Updated by nobu (Nobuyoshi Nakada) over 4 years ago

=begin 
  (transported over from rubyforge #16111, as I still think this would be worth while...) 

 
 
  Every now and then I run into a "principle of least surprise" violation wrt blocks in Ruby. 

 
 
  The most primitive problem i have is this: why does the following work: 

 ```ruby 
 
 
    # the code below is grouped together because it represents 
 
    # a semantic whole: 
 
    begin 
   
      do_something 
   
      and_then_something_else 
 
    end 
 ``` 

 
 
  but this here bails out with a syntax error: 

 ```ruby 
 
 
    # the following code is grouped together because it represents 
 
    # a semantic whole: 
 
    { 
   
      do_something 
   
      and_then_something_else 
 
    } 
 ``` 

 
 
  In every other language I know that has curly braces as block delimiters, the above is alowed and _natural_. Except Ruby. 

 
 
  The above code is a special case.

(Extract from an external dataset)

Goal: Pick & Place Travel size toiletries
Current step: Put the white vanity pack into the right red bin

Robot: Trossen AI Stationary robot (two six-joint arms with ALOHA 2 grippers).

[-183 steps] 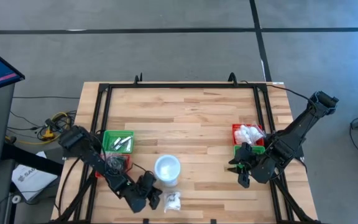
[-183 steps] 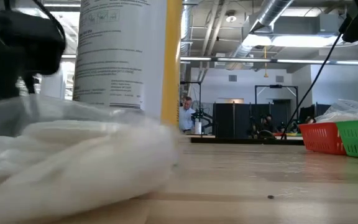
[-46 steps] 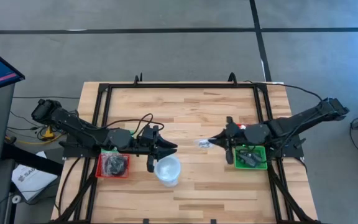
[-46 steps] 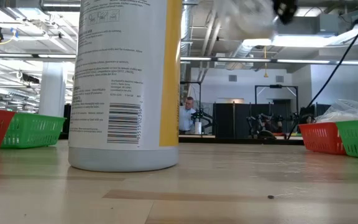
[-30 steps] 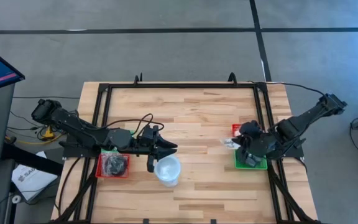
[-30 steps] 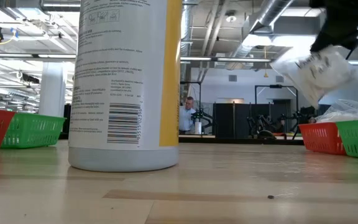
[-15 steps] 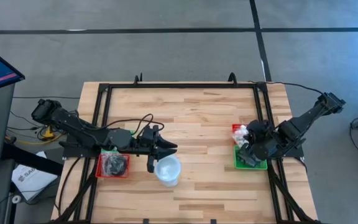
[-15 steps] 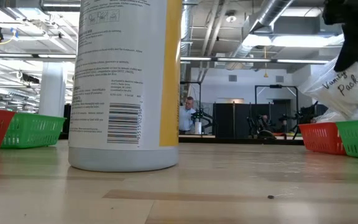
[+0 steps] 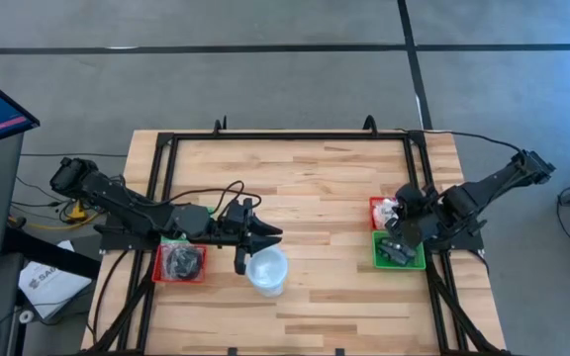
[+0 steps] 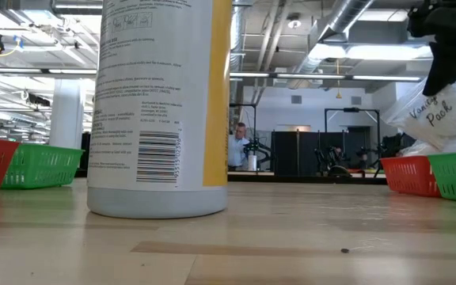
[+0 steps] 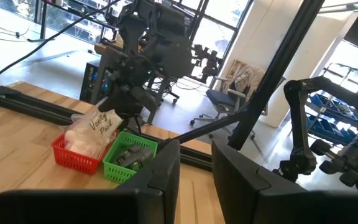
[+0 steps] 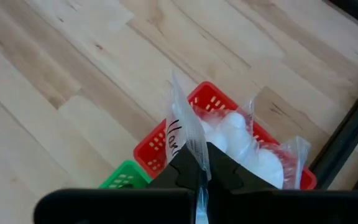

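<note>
Your right gripper hangs over the right-hand red tray with a clear "Vanity Pack" pouch pinched in it.

Look at the right wrist view: the fingers are fully closed on the pouch's top edge, and the pouch dangles straight below them, above the white wrapped pieces already lying in that red tray. The low view shows the pouch's bottom clear of the tray rim, not yet resting inside. A green tray with small dark oblong pieces sits just beside the red one. Your left gripper waits near the table's middle, level, its fingers slightly apart and empty, next to the white bottle.
</note>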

I am not sure it can be fixed without breaking Ruby syntax as a whole. I _think_ it can. 

 
 
  To me "curly brackets" and "begin end" should act semantically and syntactically exactly the same. 
 
  I.e. all the following forms should IMHO be allowed and identical: 

 ```ruby 
 
 
    if condition 
 
    end 

 
 
    if condition begin 
 
    end 

 
 
    if condition { 
 
    } 
 ``` 

 
 
  The same would apply to all other ruby control structures. 

 
 
  Unfortunately it seems it is not be possible to fix the general case without breaking Ruby since Ruby expects that "condition" above could also in itself be a block since both: 

 ```ruby 
 
 
    if { condition } 
 
    end 
 ``` 

 
 
  and 

 ```ruby 
 
 
    if begin condition end 
 
    end 
 ``` 

 
 
  are allowed and make sense, but contradict my wish above, since allowing the above proposed change would actually make the syntax more ambiguous and make it _harder_ for the parser to help the programmer with syntax errors.